The experience collected from hours upon hours of proofreading has lead me to develop a database of potential mistakes to look out for in any projects I undertake. I thought it might be useful to put together a small list of some of the recurring errors my colleagues and I come across.
I don't know what the general public has against commas, but these little guys are either everywhere, nowhere, or lost. Not only does this greatly affect the flow of writing, it can, in some cases, completely change a statement's meaning.
Disabled elderly pregnant children? Does the imagery conjured by the above picture frighten anyone other than me?
This comic image perfectly illustrates the power of commas. Use them wisely. A very easy way to discern whether a comma should be placed is to read the sentence to yourself. Did you pause? If so, then you most likely need one.
Let's eat grandpa!
Let's eat, grandpa!
Again, the only difference between the two sentences is the comma placement, and yet, it changes the meaning drastically.
What I also tend to find when proofreading, is that commas are often unnecessarily placed. For example,
I must go to the store, because I have run out of milk.
This statement has two clauses; an independent clause and a dependent one. When this is the case, there is absolutely no need for a comma.
The problem with homophones is that they sound exactly the same, despite differing greatly in meaning. This effectively makes them the ninjas of errors. They go completely undetected by spellcheckers (hence the importance of proofreading) and often by those proofreading their own work because the spelling isn't wrong, rather the word has been used incorrectly. The most common homophone mix-ups include;
There are more out there, but I come across these very regularly. Often, the authors understand when to use which homophone, but mix them up when distracted by their writing.
I will only mention two terms here. If I was given 10p for every time I had to correct these, I'd be writing this post from the Maldives.
There is no 'a' in the word ‘definitely’. No 'a'. It's all about the 'I'.
Yes, 'should've' sounds like 'should of'. However, 'should of' has no meaning and is grammatically incorrect. The correct way of spelling it is 'should have'.
Other similar examples of this include would have/of, could have/of and must have/of.
Maya Angelou, the author of the book 'I Know Why the Caged Bird Sings', has written 7 biographies. 'I Know Why the Caged Bird Sings' deals with her teenage years and her struggles with racism and trauma. 'I Know Why the Caged Bird Sings' is beautifully written and highly symbolic.
I know that some struggle with reaching their minimum word count, but repeating the title of a work which is going to be discussed at length only frustrates the reader. Instead, 'I Know Why the Caged Bird Sings' can be easily replaced by 'this work' or, if feeling a little more adventurous, you can always connect two sentences together like so;
'I Know Why the Caged Bird Sings' deals with her teenage years and her struggles with racism and trauma; it is beautifully written and highly symbolic.
The issue of repetition does not only apply to book titles of course.

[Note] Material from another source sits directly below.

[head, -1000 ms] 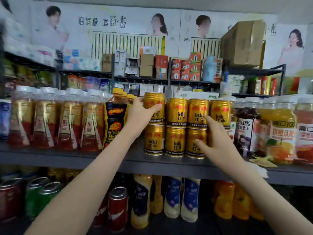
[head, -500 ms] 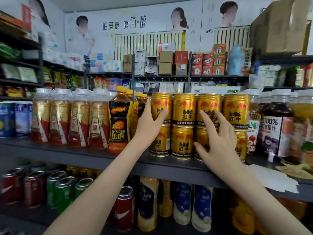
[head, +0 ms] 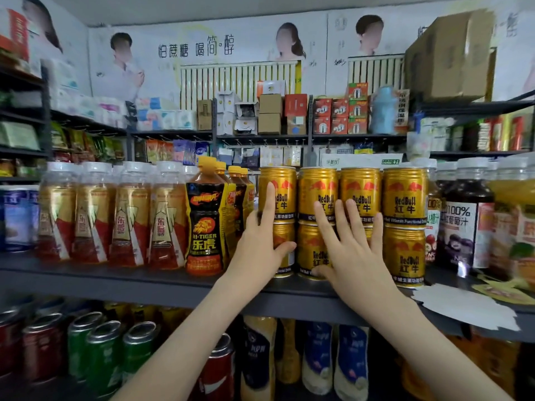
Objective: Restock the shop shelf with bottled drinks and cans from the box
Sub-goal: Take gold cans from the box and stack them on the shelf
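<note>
- Two tiers of gold cans (head: 404, 198) stand four columns wide on the grey shelf (head: 144, 282), labels facing out, with the upper cans sitting squarely on the lower ones.
- Left hand (head: 257, 244) is on the leftmost column. Its index finger (head: 270, 198) runs straight up the front of the top can, and the thumb (head: 285, 247) lies across the front of the bottom can. The palm is against the stack's left flank. It's pressing rather than clasping, and the other fingers are hidden.
- Right hand (head: 357, 250) is spread wide and flat over the second and third columns. Its fingers (head: 355, 215) fan across the seam between the tiers, thumb low on the second bottom can. It holds nothing, only touches.
- Hi-Tiger bottle (head: 205, 224) stands just left of the stack, close by the left hand.
- White-capped bottles (head: 124, 218) line up further left.
- Dark juice bottle (head: 466, 224) stands to the right of the cans.
- White paper (head: 463, 309) lies at the shelf's front edge on the right.
- Down below, green cans (head: 104, 351) and red cans (head: 43, 351) sit on the lower level.
</note>
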`<state>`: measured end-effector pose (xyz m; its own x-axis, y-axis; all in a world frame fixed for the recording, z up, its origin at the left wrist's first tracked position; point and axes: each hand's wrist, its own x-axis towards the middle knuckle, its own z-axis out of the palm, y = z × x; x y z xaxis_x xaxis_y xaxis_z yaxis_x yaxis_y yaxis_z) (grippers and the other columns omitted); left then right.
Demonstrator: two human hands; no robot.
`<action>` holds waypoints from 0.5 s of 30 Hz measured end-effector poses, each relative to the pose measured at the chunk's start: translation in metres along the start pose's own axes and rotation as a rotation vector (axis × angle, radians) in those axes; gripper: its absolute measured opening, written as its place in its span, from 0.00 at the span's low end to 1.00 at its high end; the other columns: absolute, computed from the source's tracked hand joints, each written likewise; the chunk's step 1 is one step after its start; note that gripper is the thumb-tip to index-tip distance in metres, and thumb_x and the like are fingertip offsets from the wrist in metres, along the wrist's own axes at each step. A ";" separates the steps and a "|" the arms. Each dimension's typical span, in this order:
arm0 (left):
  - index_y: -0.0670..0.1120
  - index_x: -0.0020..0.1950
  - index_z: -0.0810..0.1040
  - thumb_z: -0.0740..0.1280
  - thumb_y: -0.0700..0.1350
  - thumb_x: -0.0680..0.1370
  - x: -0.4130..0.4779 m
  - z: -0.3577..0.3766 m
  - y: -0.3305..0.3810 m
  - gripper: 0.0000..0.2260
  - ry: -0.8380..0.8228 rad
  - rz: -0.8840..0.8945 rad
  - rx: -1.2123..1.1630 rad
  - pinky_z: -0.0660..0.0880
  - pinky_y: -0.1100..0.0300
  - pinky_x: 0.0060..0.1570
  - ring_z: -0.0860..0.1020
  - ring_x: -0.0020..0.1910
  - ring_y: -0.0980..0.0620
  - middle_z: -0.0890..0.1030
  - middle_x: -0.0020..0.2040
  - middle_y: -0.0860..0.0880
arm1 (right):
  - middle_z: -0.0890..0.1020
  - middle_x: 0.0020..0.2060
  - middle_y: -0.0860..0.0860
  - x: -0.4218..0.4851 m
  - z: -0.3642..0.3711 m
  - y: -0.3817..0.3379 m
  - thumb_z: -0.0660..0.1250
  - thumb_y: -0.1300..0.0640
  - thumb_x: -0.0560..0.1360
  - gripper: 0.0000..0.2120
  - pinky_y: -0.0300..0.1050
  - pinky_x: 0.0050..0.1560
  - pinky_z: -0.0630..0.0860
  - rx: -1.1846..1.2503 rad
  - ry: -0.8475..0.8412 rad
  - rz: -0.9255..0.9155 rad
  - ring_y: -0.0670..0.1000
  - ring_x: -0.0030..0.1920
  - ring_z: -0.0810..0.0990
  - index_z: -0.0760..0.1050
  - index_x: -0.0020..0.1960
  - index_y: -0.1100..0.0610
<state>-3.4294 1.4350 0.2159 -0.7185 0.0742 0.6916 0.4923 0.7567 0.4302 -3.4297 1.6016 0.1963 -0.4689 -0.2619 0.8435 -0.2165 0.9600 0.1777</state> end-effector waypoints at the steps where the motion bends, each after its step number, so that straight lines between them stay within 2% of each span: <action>1: 0.67 0.70 0.27 0.68 0.51 0.77 0.000 -0.001 -0.001 0.47 -0.001 0.002 -0.012 0.64 0.51 0.68 0.63 0.73 0.46 0.55 0.77 0.45 | 0.67 0.70 0.64 0.000 0.000 0.000 0.82 0.44 0.54 0.60 0.64 0.70 0.39 -0.001 -0.003 0.002 0.63 0.74 0.59 0.54 0.77 0.55; 5: 0.67 0.70 0.28 0.68 0.51 0.77 -0.001 -0.003 -0.002 0.47 -0.013 0.010 -0.040 0.64 0.51 0.68 0.63 0.73 0.46 0.55 0.77 0.45 | 0.68 0.70 0.64 0.000 0.003 -0.001 0.82 0.46 0.54 0.60 0.63 0.69 0.36 -0.007 0.013 0.008 0.62 0.74 0.58 0.54 0.77 0.54; 7: 0.66 0.70 0.27 0.68 0.51 0.77 -0.001 -0.004 -0.003 0.46 -0.014 0.013 -0.037 0.64 0.52 0.68 0.64 0.72 0.46 0.54 0.78 0.45 | 0.68 0.70 0.64 0.000 0.004 -0.002 0.83 0.46 0.53 0.60 0.66 0.70 0.39 -0.011 0.026 0.010 0.61 0.73 0.58 0.55 0.77 0.55; 10: 0.65 0.71 0.28 0.68 0.51 0.77 -0.001 -0.004 -0.003 0.46 0.003 0.014 -0.035 0.65 0.53 0.67 0.65 0.72 0.47 0.54 0.78 0.45 | 0.69 0.69 0.64 0.001 0.007 -0.005 0.83 0.46 0.52 0.59 0.69 0.68 0.50 -0.024 0.047 0.005 0.62 0.73 0.60 0.57 0.76 0.56; 15: 0.65 0.71 0.28 0.68 0.51 0.77 0.000 0.000 -0.001 0.47 0.039 0.010 -0.013 0.67 0.53 0.66 0.67 0.70 0.47 0.56 0.77 0.44 | 0.67 0.71 0.63 0.001 0.008 -0.008 0.82 0.45 0.54 0.58 0.68 0.67 0.50 -0.027 0.050 0.005 0.63 0.73 0.58 0.57 0.76 0.56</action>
<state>-3.4298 1.4339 0.2154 -0.6938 0.0568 0.7179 0.5062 0.7475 0.4301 -3.4353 1.5932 0.1919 -0.4269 -0.2522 0.8684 -0.1906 0.9638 0.1863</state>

In fact, more often than not, repetition occurs with small words and connectives such as of, for, and, with, etc. This can result in overly long and complicated sentences where the purpose of the statement is forgotten by the time the reader reaches the end. This brings me on to the next common mistake;
Overly long and complicated sentences
It can be difficult to find the balanced between well-written and sophisticated prose and reader-friendly writing. However, there are some definite no-nos.
>Run on sentences
People sometimes get a little too enthusiastic and insert commas everywhere without realising that, at some point, the reader will need to take a breath. This can happen when trying to get numerous points across in one go. My advice? Pace yourself. Not only will your reader appreciate it, but the points you are making will be much easier to digest.
>Lack of punctuation
Just as some overdo it with commas, others prefer to discard punctuation altogether. Full stops, commas, colons and the like are there to organise sentences and guide the reader through a hassle free and easy reading experience. Remove punctuation and all they will get is a headache.
>Unnecessary use of 'fancy' terminology
When writing a paper on Molecular biology, those unfamiliar with the topic will naturally find it difficult to understand. This, however, should not be true of a piece whose target audience is the average man. Not only does it require more effort for the reader (thus discouraging them from reading), it can also be dangerous. If a 'fancy' term (one not commonly used) such as polyglot is misused by an author, their effort to bump up their writing is wasted. Instead, their work loses credibility. My tip - Don't use overly complicated terms when a simple one will do.